Your task: Go through the data and report each line that holds the string "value".

Data:
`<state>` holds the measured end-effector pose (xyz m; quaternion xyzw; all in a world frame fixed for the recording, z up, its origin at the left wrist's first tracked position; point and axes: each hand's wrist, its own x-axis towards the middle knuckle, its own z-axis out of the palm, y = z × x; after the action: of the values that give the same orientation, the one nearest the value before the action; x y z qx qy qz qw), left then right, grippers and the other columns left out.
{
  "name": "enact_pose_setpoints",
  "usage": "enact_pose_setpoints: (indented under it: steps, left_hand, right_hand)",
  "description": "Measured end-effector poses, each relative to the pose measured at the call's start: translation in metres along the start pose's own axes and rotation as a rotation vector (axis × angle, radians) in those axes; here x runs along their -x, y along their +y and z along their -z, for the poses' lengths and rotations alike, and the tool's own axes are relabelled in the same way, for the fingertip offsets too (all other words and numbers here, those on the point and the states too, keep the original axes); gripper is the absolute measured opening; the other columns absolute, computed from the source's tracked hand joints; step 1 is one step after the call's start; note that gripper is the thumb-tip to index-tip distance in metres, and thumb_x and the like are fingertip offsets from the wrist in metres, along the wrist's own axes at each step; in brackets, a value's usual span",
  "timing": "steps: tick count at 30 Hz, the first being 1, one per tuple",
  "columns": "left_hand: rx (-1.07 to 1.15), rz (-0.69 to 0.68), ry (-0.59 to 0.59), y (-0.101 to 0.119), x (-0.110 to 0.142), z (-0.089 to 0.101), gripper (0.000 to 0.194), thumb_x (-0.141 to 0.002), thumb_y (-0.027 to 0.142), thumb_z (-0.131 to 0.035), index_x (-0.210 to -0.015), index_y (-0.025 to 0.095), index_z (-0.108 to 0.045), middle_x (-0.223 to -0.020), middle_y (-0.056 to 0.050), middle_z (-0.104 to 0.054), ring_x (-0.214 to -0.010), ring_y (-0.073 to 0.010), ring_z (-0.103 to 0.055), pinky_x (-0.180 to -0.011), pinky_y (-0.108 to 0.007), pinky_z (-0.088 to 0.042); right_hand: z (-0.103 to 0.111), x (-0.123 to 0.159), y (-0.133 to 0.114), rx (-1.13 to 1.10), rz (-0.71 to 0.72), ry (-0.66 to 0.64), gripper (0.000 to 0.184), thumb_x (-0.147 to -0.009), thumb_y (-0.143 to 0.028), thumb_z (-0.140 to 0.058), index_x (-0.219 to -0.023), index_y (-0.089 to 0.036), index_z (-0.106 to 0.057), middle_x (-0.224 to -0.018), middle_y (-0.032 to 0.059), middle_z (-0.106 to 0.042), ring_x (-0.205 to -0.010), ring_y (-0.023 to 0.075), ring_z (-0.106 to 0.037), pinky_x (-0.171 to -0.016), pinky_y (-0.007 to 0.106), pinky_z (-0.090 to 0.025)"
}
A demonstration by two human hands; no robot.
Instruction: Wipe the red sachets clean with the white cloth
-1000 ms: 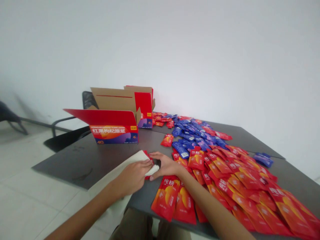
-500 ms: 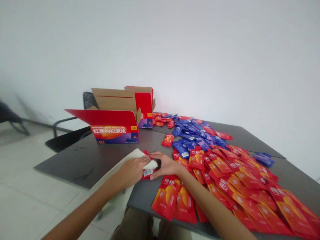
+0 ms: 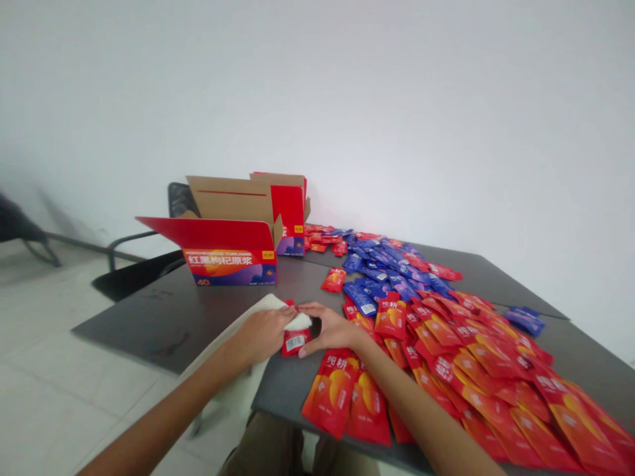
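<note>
My left hand [image 3: 265, 334] is closed on a pale cloth [image 3: 262, 305] and presses it onto a red pouch [image 3: 292, 342] that lies flat on the dark table. A white barcode label shows on the pouch, while part of it is hidden under the cloth and my fingers. On the pouch's right side, my right hand [image 3: 330, 330] curves around it, forefinger at the top edge and thumb at the bottom edge, holding it. Red pouches with an orange fruit picture [image 3: 330, 390] lie just right of and below my right hand.
Two open cartons [image 3: 233, 268] stand at the table's back left. Blue pouches [image 3: 381, 261] and more red pouches [image 3: 476, 357] form heaps to the right. A black chair [image 3: 139, 268] is behind the left table edge. The cloth hangs over the front edge.
My left hand and the cloth have shifted slightly up and left, uncovering more of the barcode label. My right hand stays at the pouch.
</note>
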<state>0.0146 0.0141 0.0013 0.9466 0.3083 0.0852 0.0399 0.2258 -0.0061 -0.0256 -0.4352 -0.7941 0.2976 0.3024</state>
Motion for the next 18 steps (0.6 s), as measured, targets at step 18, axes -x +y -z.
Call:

Problem solution:
`<state>` holds the measured end-effector pose (xyz m; quaternion xyzw; all in a world frame fixed for the recording, z up, its origin at the left wrist's first tracked position; point and axes: each hand's wrist, its own x-axis towards the middle knuckle, its own z-axis out of the palm, y = z × x; after the action: of the values that give the same orientation, the one nearest the value before the action; x y z qx qy qz qw), left then right, grippers and the other columns left out.
  "description": "Measured end-effector poses, each relative to the pose measured at the call's start: translation in metres along the start pose's own axes and rotation as a rotation vector (axis × angle, radians) in those axes; here x runs along their -x, y along their +y and z along their -z, for the poses' lengths and rotations alike, and the tool's own axes are relabelled in the same way, for the fingertip offsets too (all other words and numbers here, those on the point and the states too, keep the original axes); gripper is the absolute measured opening; the other columns absolute, computed from the source's tracked hand joints; step 1 is one step after the call's start; note that gripper is the thumb-tip to index-tip distance in metres, and thumb_x and the like are fingertip offsets from the wrist in metres, along the wrist's own axes at each step; in brackets, a value's usual span",

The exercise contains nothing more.